● What this task involves
Having read the records, set them all down exactly as they appear.

** Provided material follows **

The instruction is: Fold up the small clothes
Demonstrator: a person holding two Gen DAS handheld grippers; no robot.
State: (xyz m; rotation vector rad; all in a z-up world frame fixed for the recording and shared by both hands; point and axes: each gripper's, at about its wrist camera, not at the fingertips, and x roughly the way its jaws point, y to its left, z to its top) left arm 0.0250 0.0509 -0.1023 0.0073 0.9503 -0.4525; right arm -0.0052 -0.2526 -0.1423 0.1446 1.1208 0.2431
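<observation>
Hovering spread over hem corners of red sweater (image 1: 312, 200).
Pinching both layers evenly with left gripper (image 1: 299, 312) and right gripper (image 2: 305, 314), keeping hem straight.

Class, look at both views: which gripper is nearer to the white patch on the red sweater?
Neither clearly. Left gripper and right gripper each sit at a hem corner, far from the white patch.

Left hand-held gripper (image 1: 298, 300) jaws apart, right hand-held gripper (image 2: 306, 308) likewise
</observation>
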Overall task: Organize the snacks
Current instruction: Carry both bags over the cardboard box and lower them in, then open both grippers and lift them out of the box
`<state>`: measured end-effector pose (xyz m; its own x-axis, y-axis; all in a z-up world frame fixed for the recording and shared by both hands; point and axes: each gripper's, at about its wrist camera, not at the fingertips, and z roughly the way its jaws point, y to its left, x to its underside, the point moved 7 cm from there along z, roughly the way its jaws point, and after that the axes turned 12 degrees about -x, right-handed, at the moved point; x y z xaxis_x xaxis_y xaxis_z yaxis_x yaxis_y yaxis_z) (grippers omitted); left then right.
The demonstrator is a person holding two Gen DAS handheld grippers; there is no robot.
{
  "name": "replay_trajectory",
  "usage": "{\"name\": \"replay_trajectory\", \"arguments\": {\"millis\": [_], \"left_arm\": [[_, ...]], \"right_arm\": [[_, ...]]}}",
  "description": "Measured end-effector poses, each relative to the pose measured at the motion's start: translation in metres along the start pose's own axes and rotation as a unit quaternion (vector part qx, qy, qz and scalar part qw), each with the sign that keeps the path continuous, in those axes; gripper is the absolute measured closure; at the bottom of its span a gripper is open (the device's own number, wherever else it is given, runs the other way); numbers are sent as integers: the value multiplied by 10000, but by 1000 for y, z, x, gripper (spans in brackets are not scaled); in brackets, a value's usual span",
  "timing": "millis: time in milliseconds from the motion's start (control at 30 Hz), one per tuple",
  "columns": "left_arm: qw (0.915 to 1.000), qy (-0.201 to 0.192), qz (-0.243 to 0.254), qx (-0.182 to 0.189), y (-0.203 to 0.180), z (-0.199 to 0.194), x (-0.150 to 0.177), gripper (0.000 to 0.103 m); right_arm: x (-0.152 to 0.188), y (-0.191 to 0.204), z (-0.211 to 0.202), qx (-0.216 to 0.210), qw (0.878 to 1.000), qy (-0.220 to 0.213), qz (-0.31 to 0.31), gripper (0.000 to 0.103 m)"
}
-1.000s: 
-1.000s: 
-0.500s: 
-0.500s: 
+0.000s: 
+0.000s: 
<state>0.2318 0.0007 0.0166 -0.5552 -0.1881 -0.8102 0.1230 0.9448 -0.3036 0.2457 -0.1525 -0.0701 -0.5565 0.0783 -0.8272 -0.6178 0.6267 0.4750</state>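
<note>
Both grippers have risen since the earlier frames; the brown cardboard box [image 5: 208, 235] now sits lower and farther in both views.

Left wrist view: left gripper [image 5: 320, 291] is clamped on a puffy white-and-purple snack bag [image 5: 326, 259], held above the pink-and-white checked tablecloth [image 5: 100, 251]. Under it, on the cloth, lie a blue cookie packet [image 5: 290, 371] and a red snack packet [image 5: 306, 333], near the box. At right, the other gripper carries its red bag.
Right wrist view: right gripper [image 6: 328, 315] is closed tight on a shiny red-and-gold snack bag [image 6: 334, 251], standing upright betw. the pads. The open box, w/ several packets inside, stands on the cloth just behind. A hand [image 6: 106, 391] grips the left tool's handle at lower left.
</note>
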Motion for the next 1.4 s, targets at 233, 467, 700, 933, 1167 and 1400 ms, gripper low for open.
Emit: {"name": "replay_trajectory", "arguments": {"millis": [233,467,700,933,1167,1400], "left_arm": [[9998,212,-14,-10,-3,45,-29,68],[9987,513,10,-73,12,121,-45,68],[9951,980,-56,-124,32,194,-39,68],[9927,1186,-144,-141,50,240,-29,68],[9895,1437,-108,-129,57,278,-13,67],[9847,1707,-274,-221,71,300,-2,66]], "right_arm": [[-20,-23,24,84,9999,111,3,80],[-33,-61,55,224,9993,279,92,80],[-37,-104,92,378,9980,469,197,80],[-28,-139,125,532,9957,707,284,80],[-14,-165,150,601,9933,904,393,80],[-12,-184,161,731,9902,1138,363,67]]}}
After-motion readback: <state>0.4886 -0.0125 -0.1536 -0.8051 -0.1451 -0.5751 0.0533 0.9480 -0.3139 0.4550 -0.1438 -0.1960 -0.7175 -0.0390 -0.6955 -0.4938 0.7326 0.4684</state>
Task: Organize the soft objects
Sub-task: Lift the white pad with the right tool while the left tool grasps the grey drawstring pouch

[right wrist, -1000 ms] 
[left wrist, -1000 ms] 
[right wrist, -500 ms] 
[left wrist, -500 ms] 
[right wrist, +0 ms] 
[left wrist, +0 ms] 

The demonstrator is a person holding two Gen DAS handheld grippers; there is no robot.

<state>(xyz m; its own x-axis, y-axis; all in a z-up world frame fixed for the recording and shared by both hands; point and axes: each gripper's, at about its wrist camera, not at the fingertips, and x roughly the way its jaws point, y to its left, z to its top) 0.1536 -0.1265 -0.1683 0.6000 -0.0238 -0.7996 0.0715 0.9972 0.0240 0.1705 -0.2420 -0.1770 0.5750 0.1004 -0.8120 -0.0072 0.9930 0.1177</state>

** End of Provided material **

● Response for this exercise
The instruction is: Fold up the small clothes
Demonstrator: a person holding two Gen DAS handheld grippers; no robot.
State: (xyz m; rotation vector rad; all in a z-up world frame fixed for the recording and shared by both hands; point and axes: each gripper's, at about its wrist camera, not at the fingertips, and x roughly the way its jaws point, y to its left, z to its top) left arm 0.0250 0.0509 -0.1023 0.0073 0.9503 -0.4525; right arm -0.0052 -0.2526 -0.1423 0.1446 1.1208 0.2431
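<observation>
Hovering spread over hem corners of red sweater (image 1: 312, 200).
Pinching both layers evenly with left gripper (image 1: 299, 312) and right gripper (image 2: 305, 314), keeping hem straight.

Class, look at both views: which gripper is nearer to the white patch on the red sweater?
Neither clearly. Left gripper and right gripper each sit at a hem corner, far from the white patch.

Left hand-held gripper (image 1: 298, 300) jaws apart, right hand-held gripper (image 2: 306, 308) likewise
</observation>
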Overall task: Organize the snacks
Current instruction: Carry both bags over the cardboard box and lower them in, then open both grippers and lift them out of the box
`<state>`: measured end-effector pose (xyz m; its own x-axis, y-axis; all in a z-up world frame fixed for the recording and shared by both hands; point and axes: each gripper's, at about its wrist camera, not at the fingertips, and z roughly the way its jaws point, y to its left, x to its underside, the point moved 7 cm from there along z, roughly the way its jaws point, and after that the axes turned 12 degrees about -x, right-handed, at the moved point; x y z xaxis_x xaxis_y xaxis_z yaxis_x yaxis_y yaxis_z) (grippers omitted); left then right.
The demonstrator is a person holding two Gen DAS handheld grippers; there is no robot.
{
  "name": "replay_trajectory",
  "usage": "{\"name\": \"replay_trajectory\", \"arguments\": {\"millis\": [_], \"left_arm\": [[_, ...]], \"right_arm\": [[_, ...]]}}",
  "description": "Measured end-effector poses, each relative to the pose measured at the motion's start: translation in metres along the start pose's own axes and rotation as a unit quaternion (vector part qx, qy, qz and scalar part qw), each with the sign that keeps the path continuous, in those axes; gripper is the absolute measured closure; at the bottom of its span a gripper is open (the device's own number, wherever else it is given, runs the other way); numbers are sent as integers: the value multiplied by 10000, but by 1000 for y, z, x, gripper (spans in brackets are not scaled); in brackets, a value's usual span",
  "timing": "millis: time in milliseconds from the motion's start (control at 30 Hz), one per tuple",
  "columns": "left_arm: qw (0.915 to 1.000), qy (-0.201 to 0.192), qz (-0.243 to 0.254), qx (-0.182 to 0.189), y (-0.203 to 0.180), z (-0.199 to 0.194), x (-0.150 to 0.177), gripper (0.000 to 0.103 m); right_arm: x (-0.152 to 0.188), y (-0.191 to 0.204), z (-0.211 to 0.202), qx (-0.216 to 0.210), qw (0.878 to 1.000), qy (-0.220 to 0.213), qz (-0.31 to 0.31), gripper (0.000 to 0.103 m)"
}
-1.000s: 
-1.000s: 
-0.500s: 
-0.500s: 
+0.000s: 
+0.000s: 
<state>0.2318 0.0007 0.0166 -0.5552 -0.1881 -0.8102 0.1230 0.9448 -0.3036 0.2457 -0.1525 -0.0701 -0.5565 0.0783 -0.8272 -0.6178 0.6267 0.4750</state>
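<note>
Both grippers have risen since the earlier frames; the brown cardboard box [image 5: 208, 235] now sits lower and farther in both views.

Left wrist view: left gripper [image 5: 320, 291] is clamped on a puffy white-and-purple snack bag [image 5: 326, 259], held above the pink-and-white checked tablecloth [image 5: 100, 251]. Under it, on the cloth, lie a blue cookie packet [image 5: 290, 371] and a red snack packet [image 5: 306, 333], near the box. At right, the other gripper carries its red bag.
Right wrist view: right gripper [image 6: 328, 315] is closed tight on a shiny red-and-gold snack bag [image 6: 334, 251], standing upright betw. the pads. The open box, w/ several packets inside, stands on the cloth just behind. A hand [image 6: 106, 391] grips the left tool's handle at lower left.
</note>
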Motion for the next 1.4 s, targets at 233, 467, 700, 933, 1167 and 1400 ms, gripper low for open.
Emit: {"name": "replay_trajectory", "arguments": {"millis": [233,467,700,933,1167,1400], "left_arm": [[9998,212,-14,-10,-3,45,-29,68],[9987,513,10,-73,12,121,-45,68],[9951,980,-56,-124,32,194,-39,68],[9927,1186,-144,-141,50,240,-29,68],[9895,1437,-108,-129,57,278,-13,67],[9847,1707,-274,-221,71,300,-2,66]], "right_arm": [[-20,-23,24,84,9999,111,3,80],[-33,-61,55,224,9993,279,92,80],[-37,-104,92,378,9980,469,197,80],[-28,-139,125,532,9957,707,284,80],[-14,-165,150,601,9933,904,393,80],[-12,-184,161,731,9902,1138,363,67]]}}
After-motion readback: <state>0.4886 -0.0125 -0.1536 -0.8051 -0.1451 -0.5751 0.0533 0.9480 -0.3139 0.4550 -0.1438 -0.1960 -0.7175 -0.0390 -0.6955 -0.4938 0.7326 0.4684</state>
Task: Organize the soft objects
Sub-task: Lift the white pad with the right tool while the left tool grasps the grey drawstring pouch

[right wrist, -1000 ms] 
[left wrist, -1000 ms] 
[right wrist, -500 ms] 
[left wrist, -500 ms] 
[right wrist, +0 ms] 
[left wrist, +0 ms] 

The demonstrator is a person holding two Gen DAS handheld grippers; there is no robot.

<state>(xyz m; its own x-axis, y-axis; all in a z-up world frame fixed for the recording and shared by both hands; point and axes: each gripper's, at about its wrist camera, not at the fingertips, and x roughly the way its jaws point, y to its left, z to its top) 0.1536 -0.1265 -0.1683 0.6000 -0.0238 -0.7996 0.0715 0.9972 0.0240 0.1705 -0.2420 -0.1770 0.5750 0.1004 -0.8120 -0.0072 0.9930 0.1177</state>

The output returned above is complete.